Introduit dans la Factory d’Andy Warhol, il réalise sous l’égide du maître une série de films underground qui interrogent avec pertinence notre rapport au monde. Presque quarante plus tard, l’intérêt de sa filmographie ne semble toujours pas faiblir. En témoigne le regard révélateur qu’il porte sur le corps du protagoniste de sa trilogie new-yorkaise, icône empoisonnée de la société américaine.
 

Partie 1 : Le Corps instrumentalisé (FLESH)

Flesh (1968), premier opus de la trilogie de Morrissey, se caractérise par un montage brutal, ponctué de coupes franches et lumineuses. Le style éblouit encore aujourd’hui par sa fraîcheur. Les dialogues, largement improvisés, suivent à peine une ligne narrative. Il faut dire que l’entourage de Warhol est un vivier inépuisable. Comme le rappelle Jean-Pierre Coursodon et Bertrand Tavernier : « Les premiers Morrissey, sans être des comédies au sens traditionnel du terme, révélaient de fait un humour, un sens comique non négligeable (…) dus pour beaucoup à la spontanéité d’interprètes habitués à être en représentation et qui jouent plus ou moins leur propre rôle, ou du moins des personnages proches de leur propre personnalité » . Ainsi, le réalisateur ne se lasse pas de filmer en gros plan le visage de Joe Dallesandro, son acteur fétiche, et à en faire le foyer sensitif de ses trois films.

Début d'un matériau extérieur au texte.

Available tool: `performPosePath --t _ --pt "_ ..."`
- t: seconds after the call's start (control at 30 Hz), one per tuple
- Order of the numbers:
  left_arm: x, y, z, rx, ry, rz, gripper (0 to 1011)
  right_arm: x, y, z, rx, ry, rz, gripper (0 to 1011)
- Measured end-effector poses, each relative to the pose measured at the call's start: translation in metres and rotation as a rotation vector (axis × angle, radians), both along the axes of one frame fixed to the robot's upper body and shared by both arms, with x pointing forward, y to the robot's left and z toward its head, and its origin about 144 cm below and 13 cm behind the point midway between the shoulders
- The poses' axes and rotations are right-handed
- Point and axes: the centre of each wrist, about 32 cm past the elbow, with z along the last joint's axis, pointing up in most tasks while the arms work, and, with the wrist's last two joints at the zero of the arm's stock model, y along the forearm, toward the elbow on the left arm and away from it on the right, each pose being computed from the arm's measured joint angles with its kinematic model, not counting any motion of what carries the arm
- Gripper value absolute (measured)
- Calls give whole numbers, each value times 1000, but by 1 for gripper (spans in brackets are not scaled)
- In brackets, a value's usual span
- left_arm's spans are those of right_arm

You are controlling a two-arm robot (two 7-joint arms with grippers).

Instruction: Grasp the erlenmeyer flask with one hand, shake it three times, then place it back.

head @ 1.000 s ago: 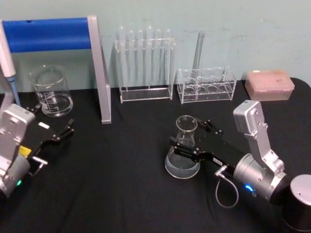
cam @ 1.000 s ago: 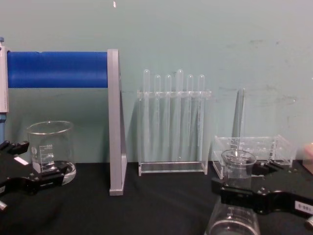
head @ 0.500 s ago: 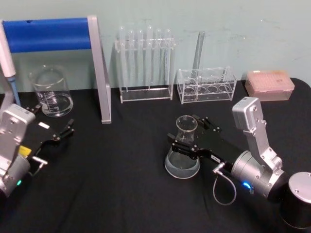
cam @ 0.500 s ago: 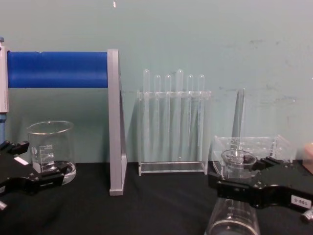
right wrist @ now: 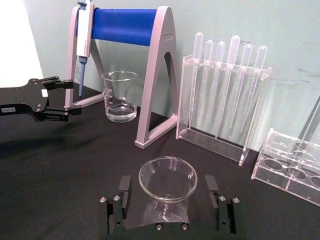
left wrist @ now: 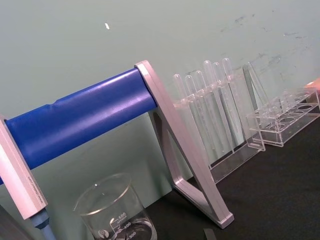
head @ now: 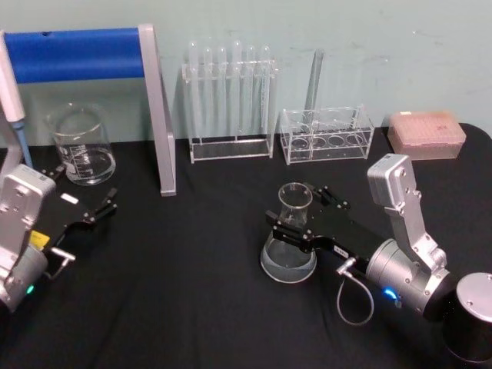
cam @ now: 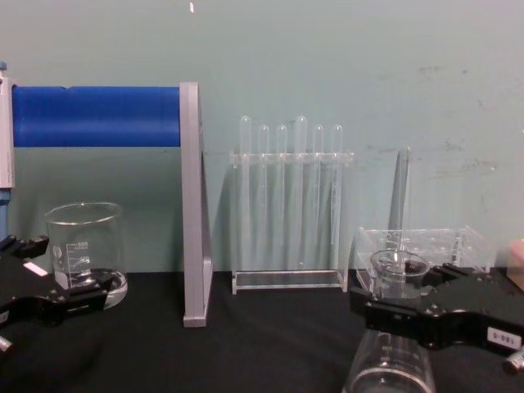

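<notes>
Black cloth covered the table (head: 192,307), and on it, a little right of centre, we found the erlenmeyer flask (head: 290,254) standing upright on its wide base. The right gripper (head: 294,209) reached in low from the right side and bracketed the flask's neck just below the flared rim, one flat jaw on each side.

In the right wrist view we looked down on the rim. The two jaws sat wider than the neck, with a dark gap between glass and jaw on either side, so we judged the claw to be wide and not pinching the flask. From the chest view the gripper's black body crossed in front of the neck, and its small white label (cam: 499,336) with dark characters sat toward the right edge.

The left gripper (head: 86,188) lay low over the cloth at the far left, near the glass beaker (head: 81,146). Its fingers were spread and held nothing.

Along the back wall we noted, from left to right:
- a grey stand (head: 157,115) with a blue bar, and a pipette (head: 11,100) hanging at its left end
- a tall clear rack (head: 229,146) of test tubes
- a low clear rack (head: 327,138) with a single tube leaning in it
- a pink box (head: 427,134) at the right rear, well apart from the flask
</notes>
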Motion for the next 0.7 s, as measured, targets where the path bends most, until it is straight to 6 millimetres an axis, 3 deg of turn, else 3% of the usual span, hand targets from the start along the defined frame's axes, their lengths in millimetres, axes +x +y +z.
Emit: performPosePath --t 0.33,0.53,0.7 --pt "0 0 0 0 0 0 1001 0 0 0 0 -1 0 691" --pt "0 0 0 0 0 0 1001 0 0 0 0 -1 -1 487" --pt "0 0 0 0 0 0 1001 0 0 0 1 -1 -1 450"
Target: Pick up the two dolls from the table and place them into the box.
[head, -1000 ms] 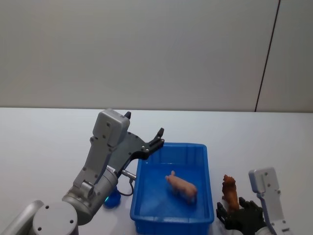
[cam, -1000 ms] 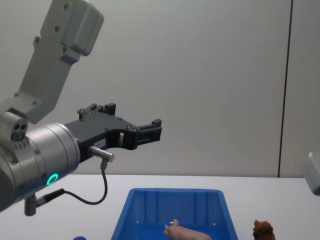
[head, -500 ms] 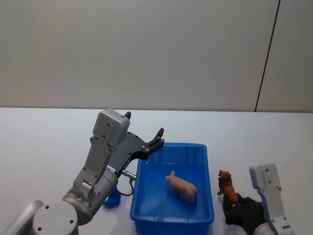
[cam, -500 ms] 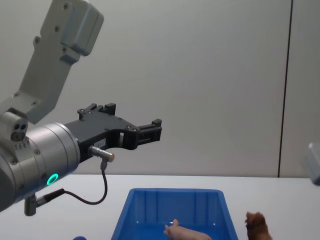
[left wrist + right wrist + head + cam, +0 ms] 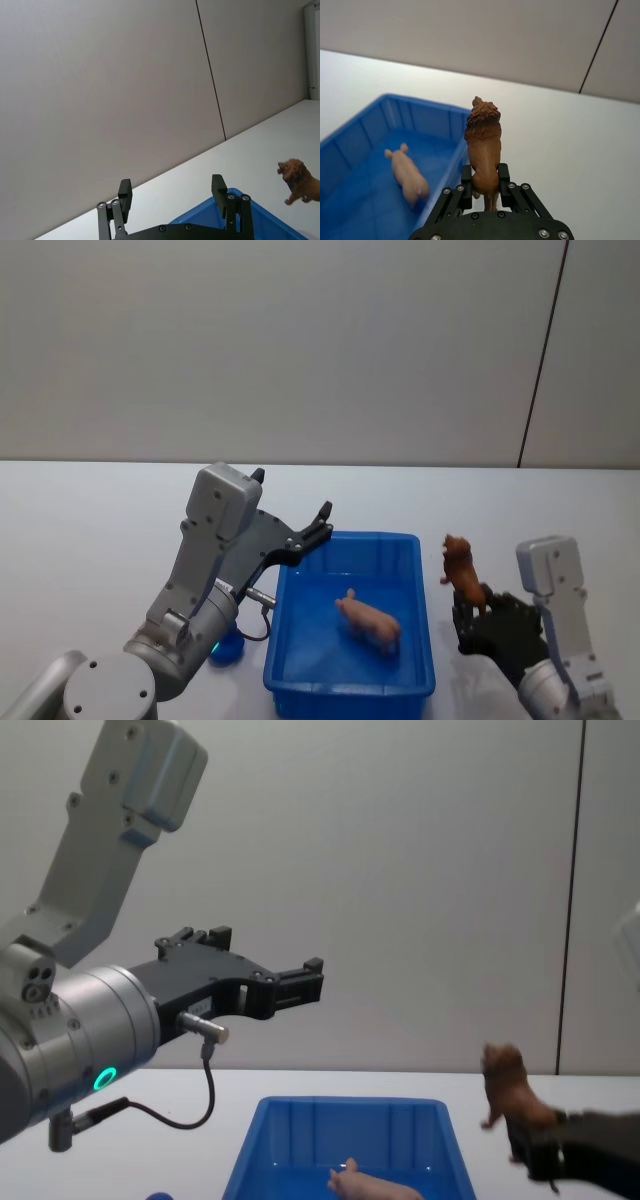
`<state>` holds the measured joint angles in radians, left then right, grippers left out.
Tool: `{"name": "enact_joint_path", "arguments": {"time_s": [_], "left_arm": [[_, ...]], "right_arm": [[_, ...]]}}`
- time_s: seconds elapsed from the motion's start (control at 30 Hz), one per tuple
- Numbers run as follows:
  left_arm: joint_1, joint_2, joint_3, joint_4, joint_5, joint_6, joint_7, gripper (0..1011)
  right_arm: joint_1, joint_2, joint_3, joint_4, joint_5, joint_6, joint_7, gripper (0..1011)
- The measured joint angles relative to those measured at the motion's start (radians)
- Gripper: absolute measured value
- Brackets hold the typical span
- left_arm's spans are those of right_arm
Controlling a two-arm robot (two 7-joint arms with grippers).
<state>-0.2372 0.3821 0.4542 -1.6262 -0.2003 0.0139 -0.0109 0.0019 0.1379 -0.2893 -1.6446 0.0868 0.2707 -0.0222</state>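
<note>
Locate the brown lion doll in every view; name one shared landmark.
Head: lion doll right of blue box, in right gripper.
Chest: doll right of box.
Left wrist: doll past left gripper, beside box.
Right wrist: doll in gripper, box beside.
Landmark: blue box.

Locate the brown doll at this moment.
In the head view, the brown doll is held above the table by the right gripper, just right of the blue box.

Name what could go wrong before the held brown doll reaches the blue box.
The right gripper pinches the brown doll only at its hindquarters; it may slip. It hangs outside the box's right wall; early release lands it on the table. The open left gripper near the box's left rim could obstruct.
</note>
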Motion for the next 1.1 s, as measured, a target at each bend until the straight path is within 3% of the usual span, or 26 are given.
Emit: {"name": "enact_joint_path", "arguments": {"time_s": [0.47,0.77,1.1], "left_arm": [[0.000,0.000,0.000,0.000,0.000,0.000,0.000,1001],[0.000,0.000,0.000,0.000,0.000,0.000,0.000,1001],[0.000,0.000,0.000,0.000,0.000,0.000,0.000,1001]], "right_arm": [[0.061,-0.017,-0.005,-0.002,-0.022,-0.057,0.141,296],[0.138,-0.064,-0.031,0.097,-0.044,-0.060,0.246,596],[0.174,-0.085,-0.040,0.156,-0.055,-0.062,0.275,864]]}}
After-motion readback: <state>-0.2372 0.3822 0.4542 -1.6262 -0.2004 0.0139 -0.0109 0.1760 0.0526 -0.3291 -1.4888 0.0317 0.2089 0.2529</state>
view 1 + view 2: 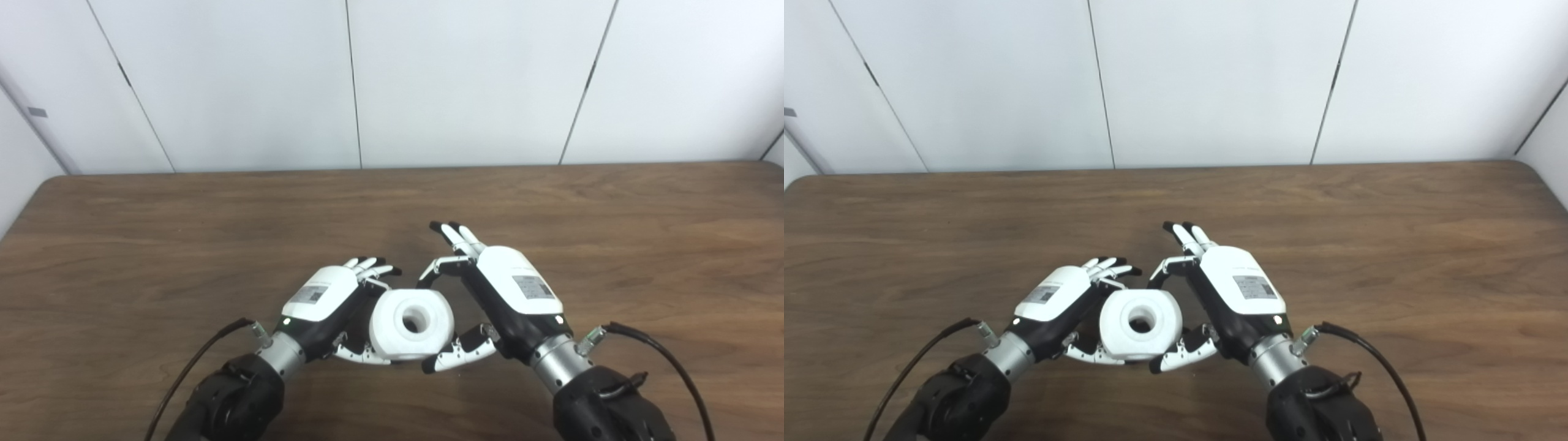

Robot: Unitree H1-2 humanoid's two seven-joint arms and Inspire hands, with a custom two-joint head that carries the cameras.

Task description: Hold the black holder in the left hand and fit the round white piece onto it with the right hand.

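Observation:
The round white piece (411,324), a thick ring with a centre hole, sits between my two hands just above the table. My left hand (334,306) is wrapped around its left side, with fingers behind it and thumb under its near edge. The black holder is almost wholly hidden beneath the white piece, and only something dark (1139,325) shows through the hole. My right hand (496,294) pinches the piece from the right. Its thumb is at the lower right edge, one finger curls over the far edge, and the other fingers point straight away.
The brown wooden table (612,245) stretches wide on both sides and ends at a white panelled wall (465,79). Black cables (661,355) loop out from both wrists near the table's front edge.

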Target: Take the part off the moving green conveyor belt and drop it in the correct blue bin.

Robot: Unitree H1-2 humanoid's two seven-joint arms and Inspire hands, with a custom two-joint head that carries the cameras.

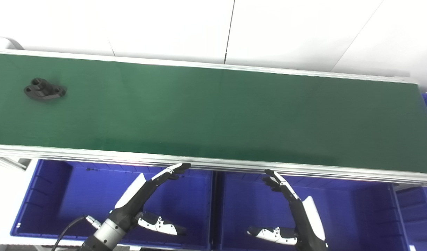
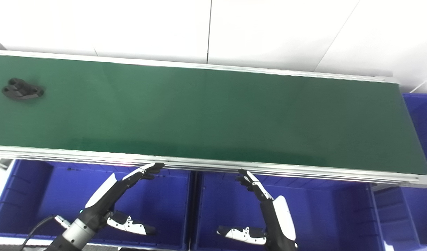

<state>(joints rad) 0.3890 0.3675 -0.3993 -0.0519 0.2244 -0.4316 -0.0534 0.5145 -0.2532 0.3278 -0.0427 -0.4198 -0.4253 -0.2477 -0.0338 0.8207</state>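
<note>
A black part (image 1: 44, 89) with round holes lies on the green conveyor belt (image 1: 213, 111) at its far left; it also shows in the right eye view (image 2: 22, 89). My left hand (image 1: 143, 198) is open and empty, held over the left blue bin (image 1: 42, 195), fingertips near the belt's front rail. My right hand (image 1: 297, 209) is open and empty over the middle blue bin (image 1: 366, 209). Both hands are far from the part.
The belt's aluminium front rail (image 1: 213, 164) runs just above both hands. A third blue bin (image 2: 422, 115) stands past the belt's right end. A white wall lies behind the belt.
</note>
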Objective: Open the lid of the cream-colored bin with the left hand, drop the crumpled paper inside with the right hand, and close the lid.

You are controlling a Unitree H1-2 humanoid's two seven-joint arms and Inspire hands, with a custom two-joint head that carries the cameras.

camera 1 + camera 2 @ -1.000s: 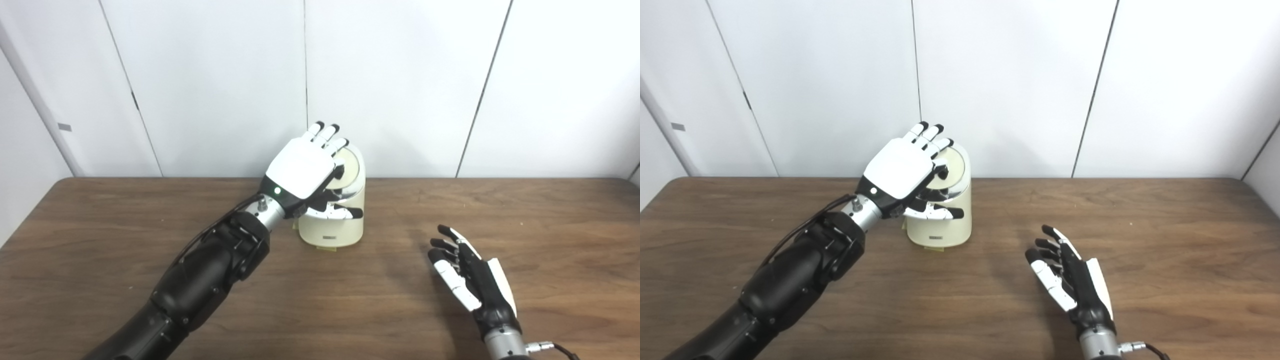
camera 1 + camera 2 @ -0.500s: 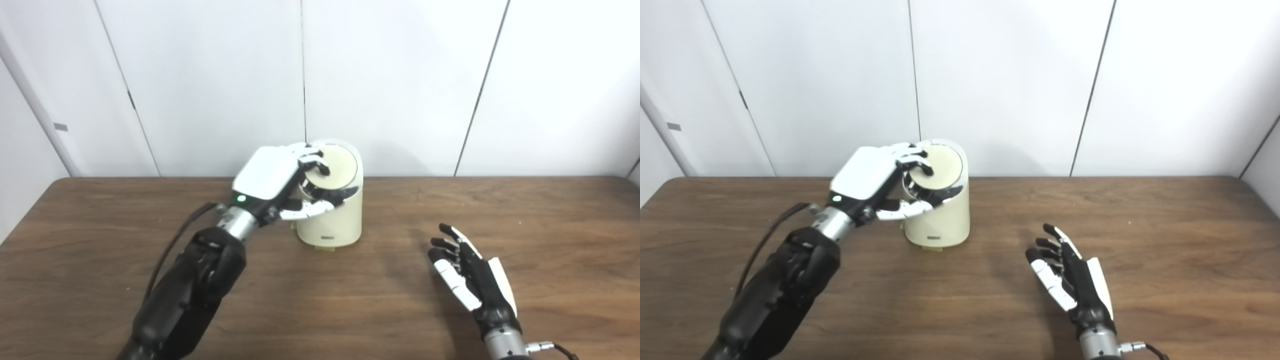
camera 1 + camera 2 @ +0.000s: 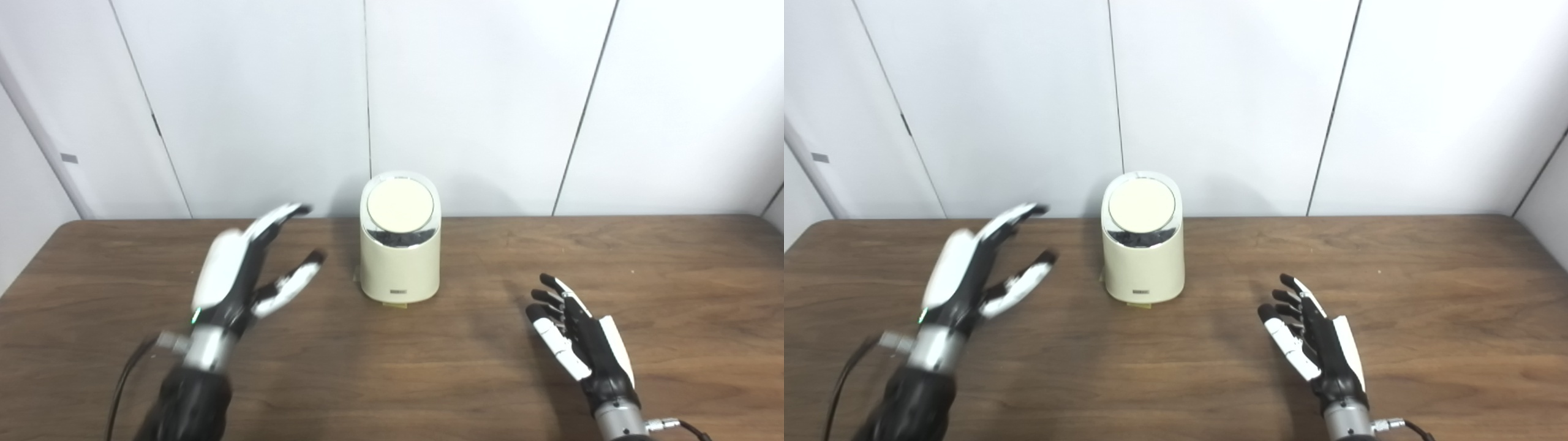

Joe (Joe Dallesandro) est un gigolo qui doit récolter 2OO dollars en une journée pour payer l’avortement d’une amie de sa femme Géraldine (Geraldine Smith). La simplicité du scénario permet au cinéaste de multiplier des saynètes qui décrivent avec spontanéité le quotidien du personnage.

Certaines séquences, entièrement silencieuses, permettent au spectateur de ne pas succomber aux bavardages incessants et désorganisés. Le montage éclate ainsi la parole. Il la pulvérise pour démontrer la déroute du langage. La faillite d’une communication faussement ouverte, entre des individus qui ne cessent de se manipuler pour parvenir à leurs fins.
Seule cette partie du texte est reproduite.